Then add the yeast mixture, eggs, oil, and apple cider vinegar to the dry ingredients. Mix the ingredients on low speed until semi-combined, then mix at medium-high speed for two minutes until the ingredients are well combined, scraping the sides as needed. The dough will be sticky and should be well blended.
Step #4: Rise
Lightly grease your challah mold pan(s) with vegetable oil. Then add seasonings directly inside the challah mold pan, such as the Everything Bagel Seasoning.
Alternatively, you can add sesame seeds or poppy seeds or leave the challah as-is (plain).
(If you don’t have a challah pan, you can use two metal bread loaf pans instead.)
Add the dough into the pan(s) and spread it evenly with a spatula.
Cover the dough with a clean dish towel, and set it in a warm place to rise for two hours until it about doubles in size.
Step #5: Bake
Once the challah has about doubled in size, preheat your oven to 375º F, then bake the challah for 23-25 minutes for two small pans or 25-26 minutes when baking one large challah pan. The top of the challah will be brown. That’s when you know it’s done.
If using a metal pan, the challah may need less time. Adjust as needed. I always err on slightly undercooked (and doughy) vs. overcooked (and crumbly).

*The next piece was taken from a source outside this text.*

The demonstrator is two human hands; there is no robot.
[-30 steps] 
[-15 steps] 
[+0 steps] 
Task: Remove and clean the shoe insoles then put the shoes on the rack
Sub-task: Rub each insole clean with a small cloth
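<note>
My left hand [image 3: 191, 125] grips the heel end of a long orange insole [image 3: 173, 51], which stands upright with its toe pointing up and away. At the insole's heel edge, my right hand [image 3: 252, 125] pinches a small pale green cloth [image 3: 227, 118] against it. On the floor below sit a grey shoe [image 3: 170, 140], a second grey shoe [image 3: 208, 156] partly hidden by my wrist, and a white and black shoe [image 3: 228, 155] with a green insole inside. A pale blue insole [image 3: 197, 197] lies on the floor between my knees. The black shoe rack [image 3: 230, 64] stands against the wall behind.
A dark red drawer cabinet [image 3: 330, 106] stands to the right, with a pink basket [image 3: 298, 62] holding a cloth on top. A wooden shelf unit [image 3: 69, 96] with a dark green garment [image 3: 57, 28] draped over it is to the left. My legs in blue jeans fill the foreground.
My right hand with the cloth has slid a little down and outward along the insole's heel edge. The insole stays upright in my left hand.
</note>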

Allow the challah(s) to cool in the pan for five minutes before flipping it onto a wire rack. The bottom of the challah is now the beautiful faux braided top!
Suggestions, Substitutions, and Variations
Egg-Free: To make this recipe egg-free (and vegan), substitute flax eggs for real eggs. One flax egg is 1 Tbsp of flaxseed meal + 3 Tbsp of warm water. Mix them together and allow them to sit for five minutes to gel. You’ll need two flax eggs for this recipe.
Round, Sweet Challah for Rosh Hashanah: You can easily transform this recipe into a round, sweet challah for Rosh Hashanah. Simply add an additional 1/4 cup of honey or 1/4 cup of applesauce and 1 teaspoon of cinnamon to the batter and mix well. Then fold in 1/2 cup or more of raisins.
To make it a round challah, add the dough to a round bundt pan instead of a challah mold pan to rise and bake.
Don’t have a challah mold pan? Anyone making gluten-free challah with any sort of regularity should invest in a challah mold pan, but if you don’t have one, simply divide the dough and place it in two greased 8½ x 4½ inch loaf pans.
Is this challah kosher? Yes, all the ingredients I recommend are kosher. Check labels carefully. This recipe is pareve, meaning it can be enjoyed with dairy and meat meals.
Why can’t I braid this challah? You cannot braid this challah because it’s too sticky. Gluten-free flour requires more moisture (liquid) than wheat flour. I’ve tried adding extra flour and braiding it, but I fear this results in dry challah. If you’re going for moist, fluffy, and stretchy challah bread, the dough will be too sticky and wet to braid.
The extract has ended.